Among the entries below, take the line with "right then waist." and the line with "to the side", and output them and every line between them exactly, with nothing else.

Data -
Segment Open

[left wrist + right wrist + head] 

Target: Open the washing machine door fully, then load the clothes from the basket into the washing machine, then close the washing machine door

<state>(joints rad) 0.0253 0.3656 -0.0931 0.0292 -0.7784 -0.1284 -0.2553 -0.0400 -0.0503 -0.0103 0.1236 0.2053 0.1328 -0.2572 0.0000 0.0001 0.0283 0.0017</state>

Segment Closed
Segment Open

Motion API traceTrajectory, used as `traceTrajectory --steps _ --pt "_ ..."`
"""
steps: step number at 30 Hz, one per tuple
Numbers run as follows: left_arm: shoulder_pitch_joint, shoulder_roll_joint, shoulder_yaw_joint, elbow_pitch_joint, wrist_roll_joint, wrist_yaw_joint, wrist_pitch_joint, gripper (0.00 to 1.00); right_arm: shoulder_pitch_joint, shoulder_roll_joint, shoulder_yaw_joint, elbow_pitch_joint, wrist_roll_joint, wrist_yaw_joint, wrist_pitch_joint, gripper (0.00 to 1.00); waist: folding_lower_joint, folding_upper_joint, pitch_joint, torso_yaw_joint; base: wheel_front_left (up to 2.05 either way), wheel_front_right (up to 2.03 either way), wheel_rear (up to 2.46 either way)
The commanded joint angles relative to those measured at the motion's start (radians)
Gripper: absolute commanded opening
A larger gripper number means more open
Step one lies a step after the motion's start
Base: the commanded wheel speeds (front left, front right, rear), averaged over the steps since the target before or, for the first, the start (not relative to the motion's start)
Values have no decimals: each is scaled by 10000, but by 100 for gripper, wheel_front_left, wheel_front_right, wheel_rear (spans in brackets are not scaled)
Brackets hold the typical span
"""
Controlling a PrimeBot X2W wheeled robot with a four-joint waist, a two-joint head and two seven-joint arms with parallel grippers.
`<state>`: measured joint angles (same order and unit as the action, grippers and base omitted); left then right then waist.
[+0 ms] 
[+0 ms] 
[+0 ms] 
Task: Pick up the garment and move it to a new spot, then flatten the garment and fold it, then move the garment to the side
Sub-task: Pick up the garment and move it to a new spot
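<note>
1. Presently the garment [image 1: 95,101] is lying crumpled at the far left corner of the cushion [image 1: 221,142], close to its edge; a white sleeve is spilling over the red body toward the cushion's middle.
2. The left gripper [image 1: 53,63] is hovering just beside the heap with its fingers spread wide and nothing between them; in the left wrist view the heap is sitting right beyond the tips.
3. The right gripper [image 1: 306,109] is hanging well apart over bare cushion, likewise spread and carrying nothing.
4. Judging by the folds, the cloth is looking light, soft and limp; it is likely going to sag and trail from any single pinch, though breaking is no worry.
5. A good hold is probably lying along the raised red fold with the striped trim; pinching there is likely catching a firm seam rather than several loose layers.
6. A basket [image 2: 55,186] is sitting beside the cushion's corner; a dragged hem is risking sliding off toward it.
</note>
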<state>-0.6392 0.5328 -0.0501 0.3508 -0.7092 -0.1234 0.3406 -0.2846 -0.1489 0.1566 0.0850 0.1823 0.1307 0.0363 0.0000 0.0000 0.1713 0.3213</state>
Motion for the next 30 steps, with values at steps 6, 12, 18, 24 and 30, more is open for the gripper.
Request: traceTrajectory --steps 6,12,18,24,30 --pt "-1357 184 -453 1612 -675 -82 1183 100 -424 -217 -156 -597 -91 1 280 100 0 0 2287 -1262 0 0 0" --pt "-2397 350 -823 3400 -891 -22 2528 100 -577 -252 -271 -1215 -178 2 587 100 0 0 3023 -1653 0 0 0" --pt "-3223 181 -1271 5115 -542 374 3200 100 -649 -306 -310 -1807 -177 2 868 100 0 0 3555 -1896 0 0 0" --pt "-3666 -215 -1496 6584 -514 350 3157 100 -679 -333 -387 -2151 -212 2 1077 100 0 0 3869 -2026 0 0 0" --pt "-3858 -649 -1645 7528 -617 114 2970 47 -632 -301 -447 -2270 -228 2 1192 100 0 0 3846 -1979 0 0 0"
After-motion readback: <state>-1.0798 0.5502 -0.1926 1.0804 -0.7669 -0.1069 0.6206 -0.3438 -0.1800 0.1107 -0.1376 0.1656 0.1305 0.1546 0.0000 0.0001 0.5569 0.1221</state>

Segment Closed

Answer for this exercise -
`<state>`: measured joint angles (same order and unit as the action, grippers and base omitted); left then right then waist.
[+0 ms] 
[+0 ms] 
[+0 ms] 
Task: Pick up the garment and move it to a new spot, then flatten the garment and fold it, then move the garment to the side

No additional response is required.